The judge granted the school board's motion for summary judgment in the lawsuits brought by charter schools challenging the 2018 referendum, said the School Board of Palm Beach County in a news release.

The schools are: Academy for Positive Learning, Inc., Palm Beach Maritime Museum and G-Star School of the Arts.


As the battle over whether lawmakers can force the Palm Beach County School District to share money with charter schools plays out in the state Legislature and in local rallies, that same battle has been playing out in county court.

It's costing you, the taxpayers, money.

In November, 72 percent of Palm Beach County voters voted to raise their property taxes, giving the school district an extra $200 million a year for things like school safety, mental health, and teacher raises.

"We had a ballot referendum with language that was not ambiguous. It was very clear," said school board member Karen Brill.

The referendum did not include charter schools.

In January, two of the county's charter schools sued, saying they're entitled to 10 percent. Some parents joined the lawsuit as well.

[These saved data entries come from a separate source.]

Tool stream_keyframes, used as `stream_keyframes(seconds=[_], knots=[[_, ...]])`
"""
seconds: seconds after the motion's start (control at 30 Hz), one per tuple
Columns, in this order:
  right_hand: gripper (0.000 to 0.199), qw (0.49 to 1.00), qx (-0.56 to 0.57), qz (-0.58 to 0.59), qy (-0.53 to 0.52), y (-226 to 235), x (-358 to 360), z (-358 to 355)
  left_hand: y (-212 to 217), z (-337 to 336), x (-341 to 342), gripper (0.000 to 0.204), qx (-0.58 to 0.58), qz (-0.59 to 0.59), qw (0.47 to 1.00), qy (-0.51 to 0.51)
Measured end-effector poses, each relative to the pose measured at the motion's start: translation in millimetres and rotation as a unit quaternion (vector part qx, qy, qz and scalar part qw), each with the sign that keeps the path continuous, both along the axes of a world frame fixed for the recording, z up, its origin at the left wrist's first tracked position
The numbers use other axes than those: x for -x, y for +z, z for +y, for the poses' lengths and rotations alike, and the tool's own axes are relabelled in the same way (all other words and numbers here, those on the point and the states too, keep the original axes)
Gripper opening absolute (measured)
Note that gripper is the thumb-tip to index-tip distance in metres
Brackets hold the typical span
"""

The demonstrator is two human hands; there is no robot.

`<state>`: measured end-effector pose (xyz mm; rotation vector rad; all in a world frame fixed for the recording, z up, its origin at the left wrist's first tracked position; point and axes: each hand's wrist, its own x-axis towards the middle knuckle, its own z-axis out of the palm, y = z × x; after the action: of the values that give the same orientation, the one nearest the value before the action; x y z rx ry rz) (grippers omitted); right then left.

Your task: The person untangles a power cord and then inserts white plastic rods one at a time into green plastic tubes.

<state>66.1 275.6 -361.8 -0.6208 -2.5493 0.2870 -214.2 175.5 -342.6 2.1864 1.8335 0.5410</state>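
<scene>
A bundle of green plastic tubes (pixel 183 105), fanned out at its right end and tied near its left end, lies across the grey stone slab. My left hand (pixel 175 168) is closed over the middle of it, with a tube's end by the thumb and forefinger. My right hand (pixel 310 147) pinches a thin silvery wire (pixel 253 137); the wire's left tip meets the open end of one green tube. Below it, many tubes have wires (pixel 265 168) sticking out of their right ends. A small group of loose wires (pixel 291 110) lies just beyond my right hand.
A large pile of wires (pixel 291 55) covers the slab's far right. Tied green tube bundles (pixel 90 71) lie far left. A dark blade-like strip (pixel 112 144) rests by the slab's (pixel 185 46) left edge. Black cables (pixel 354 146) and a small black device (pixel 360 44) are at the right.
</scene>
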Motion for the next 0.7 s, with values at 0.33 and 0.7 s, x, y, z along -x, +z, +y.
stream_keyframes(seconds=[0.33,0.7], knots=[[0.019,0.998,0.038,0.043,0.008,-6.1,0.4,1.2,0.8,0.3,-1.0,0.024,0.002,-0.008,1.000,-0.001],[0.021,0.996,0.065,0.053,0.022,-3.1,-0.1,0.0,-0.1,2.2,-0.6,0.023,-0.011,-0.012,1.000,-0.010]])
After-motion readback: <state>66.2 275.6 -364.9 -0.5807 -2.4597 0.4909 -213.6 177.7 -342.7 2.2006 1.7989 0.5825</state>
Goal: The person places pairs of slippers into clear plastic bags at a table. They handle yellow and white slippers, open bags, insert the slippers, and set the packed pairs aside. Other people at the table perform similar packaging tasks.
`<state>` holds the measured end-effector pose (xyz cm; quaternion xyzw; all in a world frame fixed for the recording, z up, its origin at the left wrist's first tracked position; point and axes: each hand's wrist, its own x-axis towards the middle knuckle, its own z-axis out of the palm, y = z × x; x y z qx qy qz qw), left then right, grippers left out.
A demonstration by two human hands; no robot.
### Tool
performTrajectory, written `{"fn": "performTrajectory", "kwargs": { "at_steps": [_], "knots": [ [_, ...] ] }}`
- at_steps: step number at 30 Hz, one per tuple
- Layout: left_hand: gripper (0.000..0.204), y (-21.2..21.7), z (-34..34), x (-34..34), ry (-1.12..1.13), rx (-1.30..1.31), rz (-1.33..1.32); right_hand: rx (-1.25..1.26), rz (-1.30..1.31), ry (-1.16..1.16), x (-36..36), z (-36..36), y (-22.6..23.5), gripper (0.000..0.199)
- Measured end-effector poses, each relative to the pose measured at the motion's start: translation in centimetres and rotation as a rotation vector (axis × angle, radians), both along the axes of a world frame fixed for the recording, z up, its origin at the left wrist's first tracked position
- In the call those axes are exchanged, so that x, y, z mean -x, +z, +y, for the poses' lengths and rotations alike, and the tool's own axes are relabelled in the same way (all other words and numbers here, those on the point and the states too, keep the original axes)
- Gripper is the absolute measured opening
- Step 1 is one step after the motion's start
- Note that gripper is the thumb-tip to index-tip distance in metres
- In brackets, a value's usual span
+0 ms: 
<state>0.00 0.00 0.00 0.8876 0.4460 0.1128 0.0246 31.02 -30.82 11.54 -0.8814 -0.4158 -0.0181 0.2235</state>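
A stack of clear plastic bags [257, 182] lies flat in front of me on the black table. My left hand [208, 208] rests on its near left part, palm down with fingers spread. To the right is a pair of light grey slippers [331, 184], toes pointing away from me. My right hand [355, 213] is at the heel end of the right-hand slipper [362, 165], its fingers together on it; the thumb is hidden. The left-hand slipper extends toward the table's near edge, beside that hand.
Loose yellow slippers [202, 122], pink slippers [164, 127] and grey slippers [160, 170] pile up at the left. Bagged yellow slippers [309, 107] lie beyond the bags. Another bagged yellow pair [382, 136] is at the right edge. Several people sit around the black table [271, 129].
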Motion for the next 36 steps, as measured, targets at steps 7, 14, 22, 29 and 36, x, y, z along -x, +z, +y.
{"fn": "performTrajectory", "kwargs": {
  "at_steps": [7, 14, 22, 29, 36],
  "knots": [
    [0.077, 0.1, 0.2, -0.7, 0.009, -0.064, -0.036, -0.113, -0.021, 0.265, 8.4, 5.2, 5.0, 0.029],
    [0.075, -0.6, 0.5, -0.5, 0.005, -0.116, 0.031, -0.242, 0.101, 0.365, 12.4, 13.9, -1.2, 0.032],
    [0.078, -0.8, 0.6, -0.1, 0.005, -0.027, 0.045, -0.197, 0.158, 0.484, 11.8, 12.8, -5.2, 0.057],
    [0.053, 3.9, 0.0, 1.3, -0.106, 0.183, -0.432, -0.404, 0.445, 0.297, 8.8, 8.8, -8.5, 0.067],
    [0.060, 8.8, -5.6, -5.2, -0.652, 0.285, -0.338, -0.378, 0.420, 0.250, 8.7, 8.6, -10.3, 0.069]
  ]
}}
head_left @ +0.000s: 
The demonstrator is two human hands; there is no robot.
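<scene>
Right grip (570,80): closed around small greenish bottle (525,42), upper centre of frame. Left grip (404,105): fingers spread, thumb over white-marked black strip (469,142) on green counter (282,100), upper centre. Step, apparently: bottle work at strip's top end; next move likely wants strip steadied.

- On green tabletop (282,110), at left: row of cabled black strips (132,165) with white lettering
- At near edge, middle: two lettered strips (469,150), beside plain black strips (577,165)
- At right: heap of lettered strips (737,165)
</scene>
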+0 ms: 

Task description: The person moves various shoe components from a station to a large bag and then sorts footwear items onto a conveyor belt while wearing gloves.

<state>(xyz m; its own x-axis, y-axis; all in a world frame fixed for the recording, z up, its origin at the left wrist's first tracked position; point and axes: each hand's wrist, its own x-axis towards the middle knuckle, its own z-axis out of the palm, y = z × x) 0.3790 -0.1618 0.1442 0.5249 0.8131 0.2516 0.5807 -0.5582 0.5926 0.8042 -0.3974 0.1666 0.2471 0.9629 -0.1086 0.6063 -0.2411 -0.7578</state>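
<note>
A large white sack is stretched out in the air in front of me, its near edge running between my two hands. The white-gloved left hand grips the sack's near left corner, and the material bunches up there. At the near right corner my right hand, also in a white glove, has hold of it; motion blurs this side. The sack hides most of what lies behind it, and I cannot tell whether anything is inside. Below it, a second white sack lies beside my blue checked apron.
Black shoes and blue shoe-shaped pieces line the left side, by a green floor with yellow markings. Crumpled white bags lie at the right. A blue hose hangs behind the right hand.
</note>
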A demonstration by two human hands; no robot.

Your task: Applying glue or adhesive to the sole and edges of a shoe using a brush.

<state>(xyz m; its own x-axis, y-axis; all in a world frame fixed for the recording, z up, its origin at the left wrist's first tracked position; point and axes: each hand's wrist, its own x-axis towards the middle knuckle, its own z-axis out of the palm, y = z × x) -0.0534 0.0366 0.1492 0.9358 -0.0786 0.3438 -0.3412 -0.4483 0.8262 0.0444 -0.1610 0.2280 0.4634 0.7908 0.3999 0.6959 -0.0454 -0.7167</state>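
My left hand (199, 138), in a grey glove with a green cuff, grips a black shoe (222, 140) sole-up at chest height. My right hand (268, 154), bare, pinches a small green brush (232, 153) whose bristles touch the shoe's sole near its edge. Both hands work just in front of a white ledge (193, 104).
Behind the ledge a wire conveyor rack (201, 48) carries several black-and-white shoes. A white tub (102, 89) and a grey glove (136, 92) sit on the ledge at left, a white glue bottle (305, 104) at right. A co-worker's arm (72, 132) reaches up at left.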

"These kids are public school kids. They have a right to have the same safety as any other child that goes to a public school," said Renata Espinoza, the founder of Academy for Positive Learning.

To fight the charter's lawsuit, the district hired the law firm of Boies, Schiller, and Flexner. Their lawyers have represented Harvey Weinstein and Jeff Bezos.

A $250,000 retainer alone. The district signed the agreement in February. Taxpayer money used to fight sharing taxpayer money.

"I don’t know how much I can comment because it is a lawsuit at this time. Clearly the public has already spoken. They’ve already spoken their support," said Brill. "I have not had any push back from my constituents in terms of what we’re doing. The problem they have with us funding charter schools is accountability."

"Instead of spending money on attorneys, on politics, they should start looking and analyzing how we are going to distribute the money accordingly and what's right for everybody," said Espinoza.

The argument in court is whether the referendum language was legal. The charter schools said the Florida Legislature "has made clear its intentions that public charter schools be funded the same as traditional public schools."

But the school board said they received a legal opinion before putting the referendum on the ballot, saying they were allowed to exclude charter schools. Their lawyers said in a court filing that the charter schools' "claims arise from an erroneous interpretation of the Florida statutes."

The current fight against the state is whether the Legislature should be allowed to over turn the will of the voters. If they do, Brill said the fight shouldn't stop.

"I will tell you from my personal perspective and this is me speaking as an individual, we should be suing, on behalf of the voters. Because it is not legal to take a vote, have the voters make a decision, and over turn it," said Brill.

The House has already pushed ahead with a bill that would make the district share funds with charter schools, about $20 million. The Senate was supposed to discuss the measure Wednesday, but the discussion was delayed until Thursday.